8 de noviembre de 2013

Ventanas del alma.



Esta historia es un poco peculiar, así que empezaremos por el final: sobre la mesa solo quedaba un plato vacío y un vaso medio lleno.
La tensión superficial del agua contenida en el vaso se rompía con la caída arrítmica y cansina de cientos de emociones. Emociones las cuales, en un acto de desesperación, se arrojaron por la borda con la esperanza de lograr alcanzar la costa a nado. La de locuras que cometen los seres humanos, ¿verdad? Son capaces de tirarse al mar en plena tormenta si con ello pueden tener la más mínima posibilidad de éxito.
Dos saltaron juntas. Se asomaron al borde y se dejaron caer. Me tocaba a mí y echarse atrás no era una opción de la que dispusiera. Es curioso: la mayoría nacemos para caer sin que se nos permita siquiera la posibilidad de evitar ese destino. No tenemos elección, así que no nos queda otra más que disfrutar del vertiginoso viaje que nos brinda la gravedad.

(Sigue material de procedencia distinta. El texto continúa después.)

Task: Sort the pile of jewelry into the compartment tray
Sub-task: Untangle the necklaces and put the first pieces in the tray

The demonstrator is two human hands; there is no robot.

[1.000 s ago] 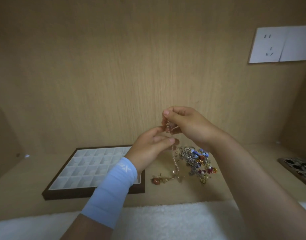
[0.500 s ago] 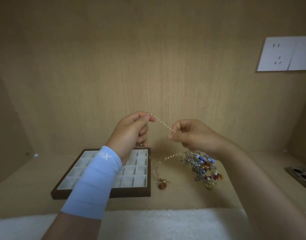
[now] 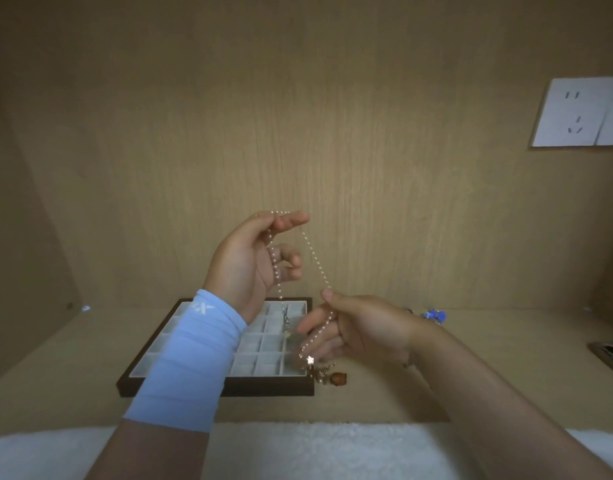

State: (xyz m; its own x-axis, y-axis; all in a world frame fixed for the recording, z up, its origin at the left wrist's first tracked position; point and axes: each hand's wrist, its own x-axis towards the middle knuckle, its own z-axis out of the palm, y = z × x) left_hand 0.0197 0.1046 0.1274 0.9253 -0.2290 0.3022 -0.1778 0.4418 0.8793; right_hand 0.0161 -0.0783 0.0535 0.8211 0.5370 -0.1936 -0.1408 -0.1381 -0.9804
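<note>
A thin pearl bead necklace point(image 3: 315, 258) is stretched between both hands above the table. My left hand point(image 3: 253, 261), with a light blue sleeve on its wrist, is raised and pinches the strand's top loop between thumb and forefinger. My right hand point(image 3: 353, 327) is lower and grips the other part of the strand. The strand's tail hangs down to a brown pendant point(image 3: 339, 378) lying on the table. The compartment tray point(image 3: 159, 386), dark brown with white cells, lies below my left hand. The jewelry pile point(image 3: 435, 315) is mostly hidden behind my right wrist; only blue beads show.
A wooden back wall with a white socket point(image 3: 580, 114) stands behind. A white fluffy mat point(image 3: 315, 448) covers the near table edge. Another dark tray point(image 3: 610, 355) peeks in at the right edge.
My left hand has risen and pulled the necklace upward, and my right hand has dropped lower along the strand. The pendant has slid closer to the tray's right corner.
</note>
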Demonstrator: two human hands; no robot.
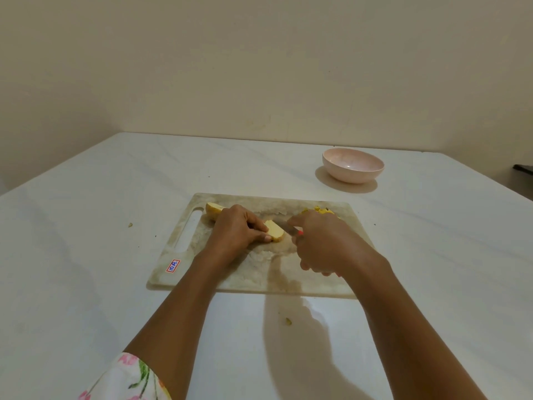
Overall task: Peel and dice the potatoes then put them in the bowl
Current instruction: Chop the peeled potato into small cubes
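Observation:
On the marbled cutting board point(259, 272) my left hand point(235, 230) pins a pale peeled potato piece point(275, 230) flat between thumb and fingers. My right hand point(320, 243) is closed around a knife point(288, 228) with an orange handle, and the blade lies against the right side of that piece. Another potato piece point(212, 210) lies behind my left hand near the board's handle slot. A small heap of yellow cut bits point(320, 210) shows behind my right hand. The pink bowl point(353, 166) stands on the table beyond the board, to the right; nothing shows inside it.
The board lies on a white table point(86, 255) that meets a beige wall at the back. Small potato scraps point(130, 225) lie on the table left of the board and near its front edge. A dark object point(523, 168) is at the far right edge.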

El resto tenía que saltar también. Se empujaban entre sí con nerviosismo. No entiendo por qué estaban tan impacientes por precipitarse al vacío. ¿Quizá no sabían que lo que les aguardaba era el abismo?
Eché una última ojeada a las vistas que tenía desde allí: nada destacable, al menos para mí. Sin embargo, juraría que vi a Ana sonreír. Entonces, al igual que quienes me precedieron, me abandoné a las leyes de la física.
Me despeñé por el rostro de Ana. Pude ver que en sus facciones quedaba mi rastro. Yo me consumía a medida que caía por sus pómulos.
Llegué a su boca, y pude comprobar que, en efecto, Ana sonreía. Y allí me encontré con varias carcajadas con quienes parecía compartir destino. Un destino del cual lo único que sabíamos era que no sobreviviríamos a sus inclemencias. Las tres nos descolgamos juntas de los labios de Ana, pero mientras que ellas ascendían con el aire, yo continué con mi travesía hacia quién sabe dónde.
Por fin llegué al ángulo de su mentón y me aferré al lunar que lo adorna. No quería seguir cayendo, maldita sea. No quería acabar así. Quería cambiar ese maldito sino que nos empujaba a todas a un suicidio que no escogíamos voluntariamente. Permanecí allí unos segundos, siendo testigo de que mis compañeras no oponían resistencia. “Maldita sea mi suerte”, mascullé con rabia.
Tras proferir todo tipo de improperios, me rendí. No podía luchar contra lo inevitable. ¿Para qué? Mejor ahorrarme el mal trago y plantarle cara al final con valor.
Me solté de la suave y nívea piel de Ana y caí de espaldas. Poco después me zambullí en el vaso medio vacío, con la satisfacción de haber visto con mis propios ojos que Ana me lloró de pura felicidad.
Aquellos últimos instantes, en los que me fundí con el agua del recipiente, me sirvieron para meditar sobre eso que dicen de que los ojos son el espejo del alma. Para mí, no eran espejos sino ventanas por las cuales la propia alma nos defenestra cuando las emociones lo saturan. Y es que la vida de una lágrima, aunque corta, no siempre es triste.